China News Service, Paris, April 8 (Xinhua) -- A new report by UNESCO on the 8th warns that boys face a huge risk of dropping out of school.

  Globally, the ratio of male to female higher education enrolment is 88:100, the report said.

In 73 countries, there are fewer boys than girls in upper secondary education, compared with 48 countries where the situation is reversed.

The data underscore a global phenomenon: factors such as child labour and poverty prevent boys from participating fully in learning and cause them to repeat and drop out of school.

  In all regions except sub-Saharan Africa, young men are underrepresented in higher education.

This is particularly acute in North America, Western Europe, and Latin America and the Caribbean, where the ratio of men to women in higher education is 81:100.

In East Asia and the Pacific, it is 87:100; in the Arab States and Central and Eastern Europe, it is 91:100.

  The report also said that in 2020, 97 million of the 160 million children in labor were boys.

One of the main reasons for the existence of child labor is the lack of a protective legal framework.

  Unesco director-general Azoulay said that poverty and childbirth can cause boys to drop out of school.

To prevent this, countries urgently need to combine the minimum age for employment with the number of years of compulsory education.

  The report revealed that, in some countries, signs of boys falling behind in education are already visible at the end of primary education.

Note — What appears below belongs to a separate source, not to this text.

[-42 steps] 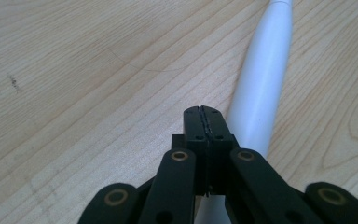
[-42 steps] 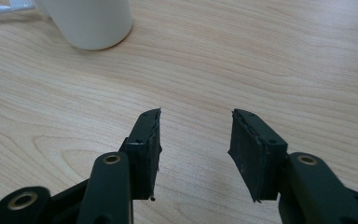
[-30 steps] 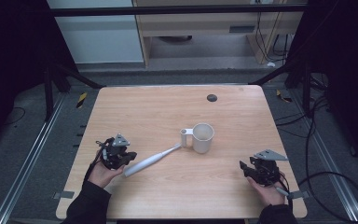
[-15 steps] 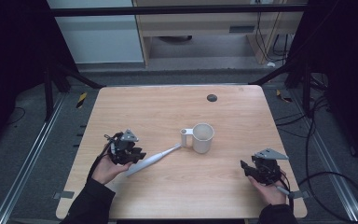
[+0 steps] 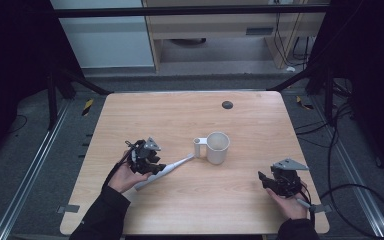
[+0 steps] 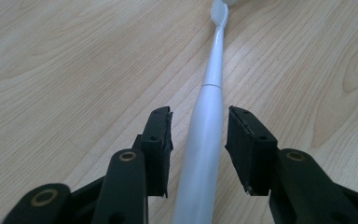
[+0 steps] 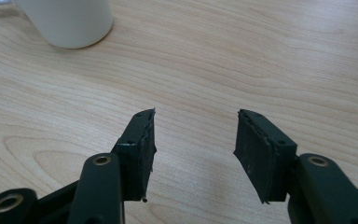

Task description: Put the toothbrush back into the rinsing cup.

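Right hand-held gripper (image 5: 269, 181) near worktop's (image 5: 180, 107) near right corner; jaws just been opening, part open, nothing between. Left hand-held gripper (image 6: 199, 137) toward near left; jaws just been opening, astride white toothbrush (image 6: 205, 126) handle, pads clear of it. Toothbrush flat on worktop, head touching white mug (image 5: 217, 148) handle. Mug upright near centre.

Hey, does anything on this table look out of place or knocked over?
Nothing stands out. The white mug stands upright, and the electric toothbrush lies flat, brush end near the mug's handle, between the left claw's open jaws.
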The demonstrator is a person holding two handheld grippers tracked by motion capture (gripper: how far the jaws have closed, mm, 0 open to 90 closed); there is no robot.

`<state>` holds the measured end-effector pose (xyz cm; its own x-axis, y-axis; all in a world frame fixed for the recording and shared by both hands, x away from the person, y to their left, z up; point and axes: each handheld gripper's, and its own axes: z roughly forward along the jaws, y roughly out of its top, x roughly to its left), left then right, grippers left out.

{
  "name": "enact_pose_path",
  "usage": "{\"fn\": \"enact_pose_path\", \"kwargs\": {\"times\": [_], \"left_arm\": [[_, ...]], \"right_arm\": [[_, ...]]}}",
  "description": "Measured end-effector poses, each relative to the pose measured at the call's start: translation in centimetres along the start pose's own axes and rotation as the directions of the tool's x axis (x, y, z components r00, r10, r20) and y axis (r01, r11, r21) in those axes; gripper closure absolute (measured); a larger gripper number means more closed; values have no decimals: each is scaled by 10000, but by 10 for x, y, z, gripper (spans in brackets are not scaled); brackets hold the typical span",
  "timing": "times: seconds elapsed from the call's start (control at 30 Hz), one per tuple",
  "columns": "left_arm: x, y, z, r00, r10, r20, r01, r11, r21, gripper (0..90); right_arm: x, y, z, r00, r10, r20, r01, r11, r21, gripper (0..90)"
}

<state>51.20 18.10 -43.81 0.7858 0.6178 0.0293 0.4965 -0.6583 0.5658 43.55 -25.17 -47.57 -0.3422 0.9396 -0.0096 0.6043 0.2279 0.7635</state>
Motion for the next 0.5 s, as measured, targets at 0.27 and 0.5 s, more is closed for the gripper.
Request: {"fn": "enact_pose_path", "kwargs": {"times": [0.27,0.5], "left_arm": [[-1,2,9,9998,165,67,-167,9993,343,613],[-3,6,18,9993,352,150,-364,9951,918,626]], "right_arm": [[2,1,3,9999,-161,-63,162,9998,100,473],[1,2,4,9998,-174,-108,176,9997,152,473]]}}
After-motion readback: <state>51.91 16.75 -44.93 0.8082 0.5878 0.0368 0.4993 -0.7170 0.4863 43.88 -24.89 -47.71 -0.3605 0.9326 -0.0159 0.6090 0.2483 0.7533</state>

In 57 countries with data, 10-year-old boys perform worse than girls in reading skills, while adolescent boys continue to lag behind girls in reading skills at the secondary level.

This trend is evident in East Asia and the Pacific, Latin America and the Caribbean, and the Arab States, which are also the regions with the highest risk of dropping out of school for boys.

  The UNESCO report also shows that there are very few programmes and initiatives to address the phenomenon of boys dropping out of school.

The report provides a set of specific recommendations to prevent boys from dropping out of school, build safe and inclusive learning environments, invest in data collection and evidence collection, build and fund equitable education systems, and promote an integrated and coordinated approach for all learners Improve education.